Brief: The word "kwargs" occurs in some lines of the listing. Copy those lines.

Exercise data:
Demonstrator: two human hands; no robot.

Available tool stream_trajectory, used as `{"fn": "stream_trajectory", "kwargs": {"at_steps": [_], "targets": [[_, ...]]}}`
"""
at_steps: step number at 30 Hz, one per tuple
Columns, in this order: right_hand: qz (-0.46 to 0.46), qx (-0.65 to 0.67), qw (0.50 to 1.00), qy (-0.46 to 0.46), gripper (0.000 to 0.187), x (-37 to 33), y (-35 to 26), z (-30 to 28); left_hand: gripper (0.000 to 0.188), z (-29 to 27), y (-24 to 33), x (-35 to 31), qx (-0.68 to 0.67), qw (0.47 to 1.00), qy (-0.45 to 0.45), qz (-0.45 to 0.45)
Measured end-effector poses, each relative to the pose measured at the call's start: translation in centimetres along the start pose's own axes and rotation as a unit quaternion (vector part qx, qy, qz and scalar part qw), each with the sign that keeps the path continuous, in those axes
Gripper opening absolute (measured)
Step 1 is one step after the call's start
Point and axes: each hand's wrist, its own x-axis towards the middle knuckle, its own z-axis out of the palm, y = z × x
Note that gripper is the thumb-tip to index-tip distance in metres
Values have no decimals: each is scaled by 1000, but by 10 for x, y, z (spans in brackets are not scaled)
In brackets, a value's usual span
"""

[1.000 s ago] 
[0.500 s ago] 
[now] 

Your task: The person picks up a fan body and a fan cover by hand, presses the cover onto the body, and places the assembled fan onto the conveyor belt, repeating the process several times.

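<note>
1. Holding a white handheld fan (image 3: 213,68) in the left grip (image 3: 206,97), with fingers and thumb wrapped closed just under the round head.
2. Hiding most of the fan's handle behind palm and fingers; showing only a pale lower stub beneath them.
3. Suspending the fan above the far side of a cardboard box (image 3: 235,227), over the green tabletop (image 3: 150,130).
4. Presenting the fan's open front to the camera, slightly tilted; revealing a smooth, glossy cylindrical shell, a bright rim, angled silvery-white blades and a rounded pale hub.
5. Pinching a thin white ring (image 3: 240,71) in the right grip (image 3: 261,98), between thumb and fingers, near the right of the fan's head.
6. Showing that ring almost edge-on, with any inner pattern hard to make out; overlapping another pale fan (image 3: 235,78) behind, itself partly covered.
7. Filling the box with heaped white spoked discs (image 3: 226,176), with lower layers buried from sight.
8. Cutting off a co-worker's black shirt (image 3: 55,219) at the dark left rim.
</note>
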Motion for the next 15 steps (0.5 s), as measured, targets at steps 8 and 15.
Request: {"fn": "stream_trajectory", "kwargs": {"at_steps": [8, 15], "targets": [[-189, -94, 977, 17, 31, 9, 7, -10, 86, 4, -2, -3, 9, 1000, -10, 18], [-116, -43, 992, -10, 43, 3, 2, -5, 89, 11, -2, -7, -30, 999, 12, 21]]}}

Written reply:
Available tool stream_trajectory, used as `{"fn": "stream_trajectory", "kwargs": {"at_steps": [_], "targets": [[_, ...]]}}`
Request: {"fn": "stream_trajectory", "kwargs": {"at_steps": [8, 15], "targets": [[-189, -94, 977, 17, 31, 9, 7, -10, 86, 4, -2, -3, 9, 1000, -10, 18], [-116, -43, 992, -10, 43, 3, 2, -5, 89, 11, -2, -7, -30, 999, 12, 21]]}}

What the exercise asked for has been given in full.